Just like the professor of a UNC class, Sahratian gets about two hours each day to interact with his pupils, but it’s up to them to do their part for the other 22 hours.
In the same way a student needs to study to get a good grade, Sahratian said UNC’s athletes have to make sure they’re taking care of their bodies throughout the day to maximize their athletic potential.
“I’m not going to say I’m a Jedi master and these guys are all my padawans,” Sahratian said.
“But you’re teaching them these things. You’re teaching them about recovery and nutrition and what training is throughout the season so they can stay strong.”
And he said the lessons he teaches UNC basketball players are ones that will help them not only on the court but in everyday life as well.
“They’ll want to spend $150 on a pair of shoes,” he said. “As opposed to going to the grocery store and spending $150.”
Coming back for more
By persistently preaching the consumption of whole foods and proving his knowledge of the body and health, Sahratian keeps players coming back to him for advice and training.
Though former forward Marvin Williams only spent one year playing for the Tar Heels, the second-overall pick in the 2005 NBA draft knew who to go to after having a tough playoff run in 2008 with the Atlanta Hawks.
“I just remember being tossed around in the playoffs,” Williams said. “(Jonas) asked me how I felt, and I told him, ‘That can never happen again.’ I never wanted to be pushed around like that.
“He promised me that I wouldn’t. Ever since then, I’ve been able to hold my own.”
But former Tar Heels come to Sahratian to ask about more than just strength and conditioning.
When Marvin Williams’ 2005 championship teammate David Noel and his wife were preparing to have a baby, Noel decided to consult the one person he knew was the most knowledgeable about nutrition — his former trainer.
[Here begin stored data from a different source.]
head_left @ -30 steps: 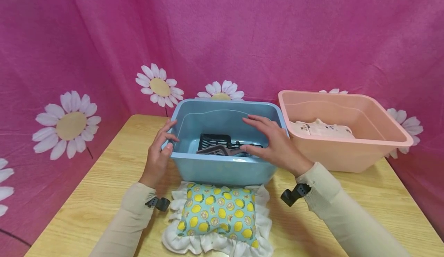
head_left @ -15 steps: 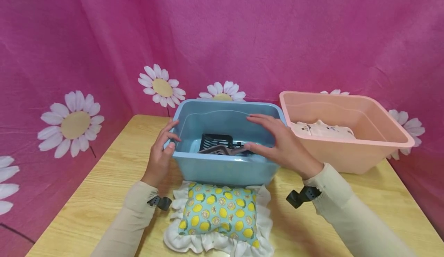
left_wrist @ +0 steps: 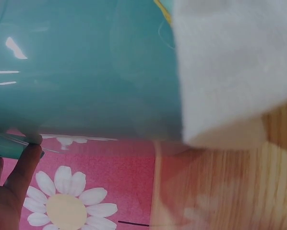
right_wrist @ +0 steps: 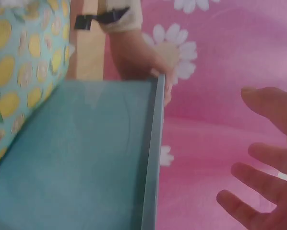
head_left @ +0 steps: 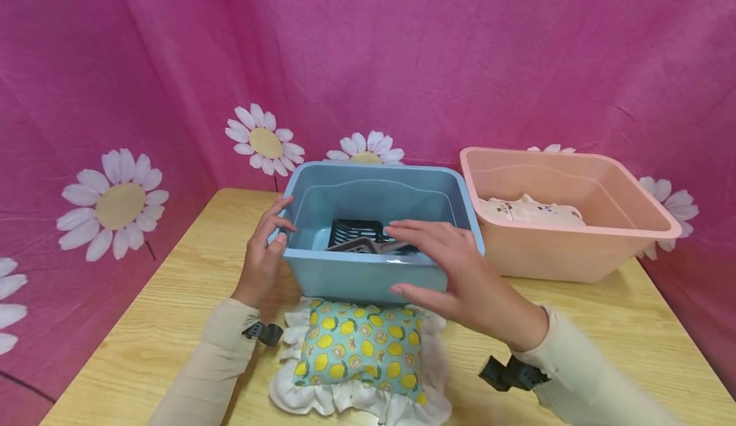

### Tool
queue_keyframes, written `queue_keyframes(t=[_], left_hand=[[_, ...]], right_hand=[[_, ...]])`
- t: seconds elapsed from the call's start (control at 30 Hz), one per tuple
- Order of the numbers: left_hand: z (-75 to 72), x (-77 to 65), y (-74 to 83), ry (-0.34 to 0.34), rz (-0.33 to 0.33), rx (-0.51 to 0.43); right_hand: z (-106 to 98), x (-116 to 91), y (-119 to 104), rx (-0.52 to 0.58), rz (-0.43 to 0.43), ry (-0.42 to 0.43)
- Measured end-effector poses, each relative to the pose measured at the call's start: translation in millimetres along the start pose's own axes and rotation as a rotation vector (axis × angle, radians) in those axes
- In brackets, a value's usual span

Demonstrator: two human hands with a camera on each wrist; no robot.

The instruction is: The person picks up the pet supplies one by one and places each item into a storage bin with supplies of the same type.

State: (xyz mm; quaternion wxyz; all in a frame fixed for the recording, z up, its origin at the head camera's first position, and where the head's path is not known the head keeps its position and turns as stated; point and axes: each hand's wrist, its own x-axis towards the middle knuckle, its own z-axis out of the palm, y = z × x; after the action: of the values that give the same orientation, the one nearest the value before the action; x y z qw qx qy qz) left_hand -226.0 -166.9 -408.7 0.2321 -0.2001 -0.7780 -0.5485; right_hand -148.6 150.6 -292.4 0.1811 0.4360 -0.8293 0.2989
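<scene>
A blue plastic bin (head_left: 362, 279) stands upright on the table. My left hand (head_left: 260, 263) holds its left rim near the front corner, fingers hooked over the edge; the left wrist view shows those fingers (left_wrist: 24, 167) at the rim too. Inside the bin lie a black slotted litter scoop (head_left: 345, 229) and a grey scoop (head_left: 376, 247) in front of it. Over the bin's front right side hovers my right hand (head_left: 462, 282), holding nothing, its thumb spread from the fingers. Just in front of the bin is a lemon-print cushion (head_left: 359, 346) with a white ruffle.
A pink bin (head_left: 581, 257) stands close to the right, with a white printed soft item (head_left: 535, 212) inside. Behind both bins hangs a pink daisy-print cloth (head_left: 368, 62). The wooden table (head_left: 149, 324) extends to the left and right.
My right hand has come back from over the bin's inside toward the cushion, and its thumb has dropped below the front rim. The left hand, bins and cushion stay put.
</scene>
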Motion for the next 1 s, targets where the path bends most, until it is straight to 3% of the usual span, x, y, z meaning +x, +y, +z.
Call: queue_keyframes(t=[0.17,0.37,0.67,0.87,1.0], left_hand=[[-0.6,0.2,1.1,-0.007,-0.005,-0.005],[-0.7,1.5,3.1,-0.005,0.000,-0.006],[1.6,2.7,-0.8,-0.003,0.029,-0.025],[1.2,2.3,6.8,0.014,0.000,-0.031],[0.0,1.1,0.9,0.009,-0.006,-0.018]], right_hand=[[9,-6,-17,0.002,-0.081,0.012],[25,-15,-29,0.021,-0.120,-0.032],[65,-36,-24,0.039,-0.033,-0.179],[90,-45,-11,0.032,0.029,-0.269],[101,-49,-5,0.017,0.085,-0.364]])
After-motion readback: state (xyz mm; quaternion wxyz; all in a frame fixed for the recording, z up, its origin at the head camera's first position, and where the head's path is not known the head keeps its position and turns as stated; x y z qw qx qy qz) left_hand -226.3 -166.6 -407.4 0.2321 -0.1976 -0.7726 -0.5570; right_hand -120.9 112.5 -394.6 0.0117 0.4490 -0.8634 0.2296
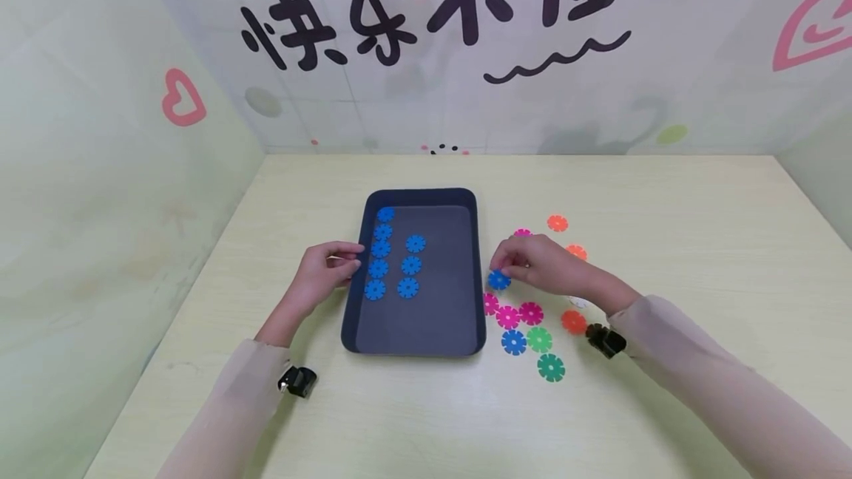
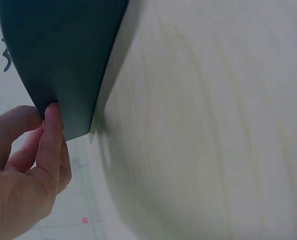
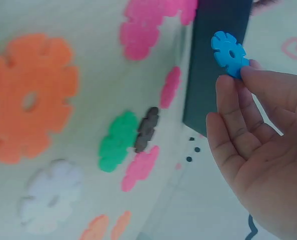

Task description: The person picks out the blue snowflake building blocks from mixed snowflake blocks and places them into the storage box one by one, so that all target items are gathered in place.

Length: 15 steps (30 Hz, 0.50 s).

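Observation:
A dark grey tray (image 1: 426,324) lies on the table, with several blue notched discs in two columns inside it, among them one blue disc (image 1: 416,243) topping the shorter column. My left hand (image 1: 321,272) pinches the tray's left rim between thumb and fingers; the left wrist view shows the fingertips at the edge of the tray wall (image 2: 63,55). Just beyond the tray's right side, my right hand (image 1: 542,265) holds a blue notched disc (image 3: 231,54) by its edge between thumb and fingertips, raised off the table.
Right of the tray lie loose discs: several pink ones (image 1: 508,317), a blue one (image 1: 514,342), a light green one (image 1: 539,339), a dark green one (image 1: 551,367) and several orange ones (image 1: 558,223). A white disc (image 3: 51,197) is partly under the right forearm. Behind the table stands a printed wall (image 1: 426,109).

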Each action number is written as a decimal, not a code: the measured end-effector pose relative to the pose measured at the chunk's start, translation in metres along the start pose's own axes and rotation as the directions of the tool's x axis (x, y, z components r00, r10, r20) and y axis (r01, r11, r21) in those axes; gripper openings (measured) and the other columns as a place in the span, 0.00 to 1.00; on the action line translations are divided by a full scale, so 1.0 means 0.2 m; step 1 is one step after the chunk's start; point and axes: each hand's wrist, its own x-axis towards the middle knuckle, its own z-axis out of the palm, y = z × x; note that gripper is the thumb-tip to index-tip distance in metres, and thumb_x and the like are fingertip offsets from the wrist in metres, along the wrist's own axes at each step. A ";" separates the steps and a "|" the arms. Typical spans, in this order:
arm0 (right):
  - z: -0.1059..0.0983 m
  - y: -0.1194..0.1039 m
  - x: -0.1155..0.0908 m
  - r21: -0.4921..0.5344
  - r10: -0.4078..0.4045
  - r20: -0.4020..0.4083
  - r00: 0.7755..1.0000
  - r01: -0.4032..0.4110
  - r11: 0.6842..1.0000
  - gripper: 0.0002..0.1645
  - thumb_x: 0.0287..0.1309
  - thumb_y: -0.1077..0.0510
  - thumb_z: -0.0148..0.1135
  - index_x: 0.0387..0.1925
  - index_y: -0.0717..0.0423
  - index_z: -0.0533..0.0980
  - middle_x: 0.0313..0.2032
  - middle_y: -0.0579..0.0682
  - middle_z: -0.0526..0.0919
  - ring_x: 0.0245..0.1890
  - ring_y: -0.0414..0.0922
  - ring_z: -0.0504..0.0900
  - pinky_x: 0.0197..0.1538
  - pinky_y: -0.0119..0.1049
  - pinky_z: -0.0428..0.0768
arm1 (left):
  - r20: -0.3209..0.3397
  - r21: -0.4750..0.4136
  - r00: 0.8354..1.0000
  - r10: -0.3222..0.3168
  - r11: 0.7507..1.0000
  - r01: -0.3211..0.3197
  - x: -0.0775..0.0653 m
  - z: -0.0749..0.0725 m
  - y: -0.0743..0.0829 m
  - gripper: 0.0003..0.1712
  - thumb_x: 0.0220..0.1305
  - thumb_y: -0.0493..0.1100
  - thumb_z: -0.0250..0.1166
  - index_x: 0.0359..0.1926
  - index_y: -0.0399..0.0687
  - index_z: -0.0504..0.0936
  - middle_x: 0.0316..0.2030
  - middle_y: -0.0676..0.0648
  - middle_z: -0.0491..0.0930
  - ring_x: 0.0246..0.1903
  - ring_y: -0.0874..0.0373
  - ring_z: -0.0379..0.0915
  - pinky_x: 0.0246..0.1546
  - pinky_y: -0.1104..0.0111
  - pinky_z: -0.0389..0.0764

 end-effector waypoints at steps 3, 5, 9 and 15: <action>-0.02 -0.04 0.02 0.024 -0.011 -0.011 1.000 0.012 1.000 0.08 0.54 0.67 0.61 0.37 0.56 0.79 0.34 0.46 0.79 0.31 0.45 0.77 0.36 0.34 0.78 | 0.000 -0.002 1.000 -0.001 1.000 0.001 0.00 0.00 0.00 0.16 0.61 0.32 0.58 0.51 0.34 0.76 0.40 0.39 0.74 0.35 0.52 0.75 0.33 0.66 0.81; -0.03 -0.06 0.04 0.028 -0.027 -0.017 1.000 0.027 0.999 0.08 0.54 0.67 0.61 0.38 0.57 0.79 0.34 0.47 0.79 0.30 0.46 0.77 0.35 0.34 0.78 | 0.001 -0.003 1.000 -0.002 1.000 0.002 0.00 0.00 0.00 0.16 0.61 0.32 0.58 0.51 0.34 0.76 0.40 0.39 0.74 0.35 0.52 0.75 0.33 0.66 0.81; -0.04 -0.11 0.10 0.023 -0.049 -0.023 0.999 0.049 0.999 0.09 0.54 0.66 0.62 0.39 0.57 0.79 0.35 0.47 0.78 0.31 0.46 0.77 0.34 0.35 0.79 | 0.004 -0.004 1.000 -0.001 1.000 0.001 -0.01 0.00 0.01 0.16 0.62 0.32 0.58 0.51 0.34 0.76 0.40 0.38 0.74 0.35 0.52 0.75 0.32 0.66 0.81; -0.05 -0.18 0.22 0.043 -0.045 -0.030 0.999 0.047 0.998 0.09 0.56 0.65 0.60 0.40 0.57 0.80 0.38 0.48 0.80 0.37 0.44 0.76 0.40 0.34 0.78 | 0.005 -0.008 1.000 0.001 1.000 0.000 0.00 0.00 0.01 0.16 0.62 0.33 0.58 0.51 0.34 0.76 0.40 0.38 0.74 0.34 0.52 0.75 0.32 0.67 0.81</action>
Sahratian provided Noel with information about supplements his wife needed to help her have a healthy child.
And when the child was born, Noel and his wife weren’t the only ones who enjoyed the birth of a healthy baby.
“It feels good because you care for these people,” Sahratian said. “Sometimes they don’t think I care about them, but I really do.”
And that paternal relationship keeps guys like Hansbrough and Williams around for years after their college careers end.
“When I’m frustrated about things, he knows how to work with me and talk to me about things,” Hansbrough said.
“(It’s) not always about the weight room. Sometimes it’s about life.”
More than a trainer
For Marvin Williams, the trust he said he puts in Sahratian makes their relationship reminiscent of one between a father and son.
“Not to get emotional or anything, but he’s been like a father to me (and) a lot of us,” he said. “I have a great dad obviously, but if I could have two dads, (Jonas) would be my other father for sure.”
While Marvin Williams knows that the coaches are looking out for him, he said something about Sahratian’s knowledge makes him feel more at ease when he goes to get his trainer’s opinion.
The former forward has dealt with a number of injuries in the past, but he’s always sought Sahratian’s advice — even after going to a doctor.
“I feel like no one in the world has my best interest like he has my best interest,” Williams said. “If he says I should do something, that makes me feel better.”
Sahratian said he likes to believe his support is one piece of a larger puzzle.
“It’s always nice to flip on the TV and watch (and say), ‘Hey, there’s my guy,’” Sahratian said.
“It’s kind of like you’ve done a small part in helping them.
“Sometimes they think it’s a bigger part, but it’s a small part.”